Ces critères devront être approuvés par l’assemblée générale ordinaire. Lorsque les critères déterminés en application du présent alinéa seront réunis, la coopérative disposera d’un délai de deux mois pour délibérer sur une modification des modalités de calcul du prix.

La gouvernance des coopératives

Par ailleurs, le projet de loi d’avenir pour l’agriculture renforce les règles de gouvernance des coopératives dans l’intérêt de ses membres. Il impose par exemple « un contrôle de conformité de sa situation tous les cinq ans », lorsque la coopérative exerce des activités au profit de tiers non coopérateurs.

Les nouveaux administrateurs, eux, se voient proposer une formation au cours de la première année de leur mandat. Formation qui sera rendue obligatoire dans des conditions fixées par décret.

L'organe chargé de l'administration de la coopérative procède aux contrôles et vérifications qu’il juge opportuns.
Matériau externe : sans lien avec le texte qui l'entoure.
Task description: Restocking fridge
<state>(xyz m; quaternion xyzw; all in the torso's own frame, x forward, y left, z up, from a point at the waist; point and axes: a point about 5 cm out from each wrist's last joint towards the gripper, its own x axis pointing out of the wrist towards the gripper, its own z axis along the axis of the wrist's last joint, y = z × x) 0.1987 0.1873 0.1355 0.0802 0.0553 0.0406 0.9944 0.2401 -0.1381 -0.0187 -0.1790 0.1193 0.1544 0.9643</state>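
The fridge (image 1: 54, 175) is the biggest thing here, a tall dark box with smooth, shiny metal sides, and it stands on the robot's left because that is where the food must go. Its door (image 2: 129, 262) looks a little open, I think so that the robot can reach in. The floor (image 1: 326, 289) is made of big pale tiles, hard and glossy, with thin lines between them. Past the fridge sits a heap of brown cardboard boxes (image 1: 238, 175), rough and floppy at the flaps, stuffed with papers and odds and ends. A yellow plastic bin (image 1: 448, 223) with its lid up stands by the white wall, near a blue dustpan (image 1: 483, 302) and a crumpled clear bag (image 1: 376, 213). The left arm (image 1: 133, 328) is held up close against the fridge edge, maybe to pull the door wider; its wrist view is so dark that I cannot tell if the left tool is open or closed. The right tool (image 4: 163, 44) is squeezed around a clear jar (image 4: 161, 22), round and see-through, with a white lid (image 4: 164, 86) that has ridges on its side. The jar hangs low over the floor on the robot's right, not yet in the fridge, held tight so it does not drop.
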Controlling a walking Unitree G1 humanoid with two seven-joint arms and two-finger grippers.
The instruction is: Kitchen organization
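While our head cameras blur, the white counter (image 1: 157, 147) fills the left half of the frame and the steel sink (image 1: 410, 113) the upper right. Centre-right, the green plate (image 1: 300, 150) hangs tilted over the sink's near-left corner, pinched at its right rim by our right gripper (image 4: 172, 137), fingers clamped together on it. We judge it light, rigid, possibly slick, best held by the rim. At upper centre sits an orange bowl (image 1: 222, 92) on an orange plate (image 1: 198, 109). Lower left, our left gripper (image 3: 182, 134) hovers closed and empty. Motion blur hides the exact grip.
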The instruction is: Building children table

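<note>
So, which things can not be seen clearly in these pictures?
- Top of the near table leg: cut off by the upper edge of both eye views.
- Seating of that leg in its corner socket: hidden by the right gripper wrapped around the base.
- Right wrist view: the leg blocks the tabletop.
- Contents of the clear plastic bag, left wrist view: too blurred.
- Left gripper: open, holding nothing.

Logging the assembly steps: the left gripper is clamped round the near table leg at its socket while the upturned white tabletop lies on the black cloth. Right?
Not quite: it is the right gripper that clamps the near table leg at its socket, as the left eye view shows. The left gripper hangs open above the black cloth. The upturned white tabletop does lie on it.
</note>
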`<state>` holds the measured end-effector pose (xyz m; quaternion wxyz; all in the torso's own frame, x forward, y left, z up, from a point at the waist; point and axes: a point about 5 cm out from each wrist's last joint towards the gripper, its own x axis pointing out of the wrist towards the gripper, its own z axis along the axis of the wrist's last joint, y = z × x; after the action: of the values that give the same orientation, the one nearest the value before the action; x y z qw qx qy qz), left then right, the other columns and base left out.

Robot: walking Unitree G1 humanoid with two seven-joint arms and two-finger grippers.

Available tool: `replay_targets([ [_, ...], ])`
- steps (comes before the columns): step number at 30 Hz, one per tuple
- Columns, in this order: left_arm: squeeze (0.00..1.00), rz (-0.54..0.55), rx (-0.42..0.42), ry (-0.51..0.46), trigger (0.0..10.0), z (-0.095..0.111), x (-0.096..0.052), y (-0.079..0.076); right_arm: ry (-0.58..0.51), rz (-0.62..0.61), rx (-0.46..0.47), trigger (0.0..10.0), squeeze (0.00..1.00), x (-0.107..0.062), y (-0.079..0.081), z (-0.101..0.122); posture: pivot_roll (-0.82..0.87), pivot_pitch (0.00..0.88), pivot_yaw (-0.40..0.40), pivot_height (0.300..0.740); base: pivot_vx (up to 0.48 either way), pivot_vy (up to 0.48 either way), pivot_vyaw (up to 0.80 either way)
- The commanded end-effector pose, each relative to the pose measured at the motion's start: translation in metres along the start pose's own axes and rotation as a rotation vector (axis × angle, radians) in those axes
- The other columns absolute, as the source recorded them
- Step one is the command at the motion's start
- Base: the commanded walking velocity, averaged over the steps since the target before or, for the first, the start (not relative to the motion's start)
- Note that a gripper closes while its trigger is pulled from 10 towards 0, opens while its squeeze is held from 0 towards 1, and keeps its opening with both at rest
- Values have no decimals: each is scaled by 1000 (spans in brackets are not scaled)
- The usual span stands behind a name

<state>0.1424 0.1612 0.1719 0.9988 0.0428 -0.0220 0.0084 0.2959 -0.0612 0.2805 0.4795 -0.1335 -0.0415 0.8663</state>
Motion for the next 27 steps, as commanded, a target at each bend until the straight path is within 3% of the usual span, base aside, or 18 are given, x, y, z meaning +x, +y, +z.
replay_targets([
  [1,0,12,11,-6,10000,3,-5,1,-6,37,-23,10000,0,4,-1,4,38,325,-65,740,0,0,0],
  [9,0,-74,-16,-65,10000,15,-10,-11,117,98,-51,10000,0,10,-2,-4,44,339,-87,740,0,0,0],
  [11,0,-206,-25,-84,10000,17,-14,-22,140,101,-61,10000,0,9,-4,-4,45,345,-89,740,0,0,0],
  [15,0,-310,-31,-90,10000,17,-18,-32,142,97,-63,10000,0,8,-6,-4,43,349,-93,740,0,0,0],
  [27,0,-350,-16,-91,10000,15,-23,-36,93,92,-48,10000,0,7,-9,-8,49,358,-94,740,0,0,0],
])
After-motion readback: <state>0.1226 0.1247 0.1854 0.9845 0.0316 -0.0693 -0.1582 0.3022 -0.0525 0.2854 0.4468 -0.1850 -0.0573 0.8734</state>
Le président ou le directeur est tenu de communiquer à chaque membre de l'organe chargé de l'administration de la société tous les documents et informations nécessaires à l’exercice de sa mission.

Ainsi cet organe « rend compte dans son rapport de l’activité et du résultat de l’ensemble de la société, des filiales de la société et des sociétés qu’elle contrôle par branche d’activité. Si la coopérative ou l’union établit des comptes consolidés, ces informations sont incluses dans le rapport de gestion du groupe ».

Le projet de loi précise aussi, après imputation du report à nouveau déficitaire et dotation des réserves obligatoires, les règles de répartition d'affectation du résultat de la coopérative présentée par le conseil d'administration ou le directoire si il y a lieu (et non plus successivement). Citons par exemple :

  • la rémunération servie aux parts à avantages particuliers (qui doit être plus systématique) ;
  • l'intérêt servi aux parts sociales ;
  • la répartition de ristournes entre les associés coopérateurs proportionnellement aux opérations réalisées avec la coopérative ou l'union et suivant les modalités prévues par les statuts ;
  • la répartition de ristournes sous forme d'attribution de parts sociales entre les associés coopérateurs proportionnellement aux opérations réalisées avec la coopérative ou l'union et suivant les modalités prévues par les statuts d'au moins 10 % des excédents annuels disponibles à l'issue des délibérations précédentes ;
  • la constitution d'une provision pour ristournes éventuelles ;
  • la dotation des réserves facultatives.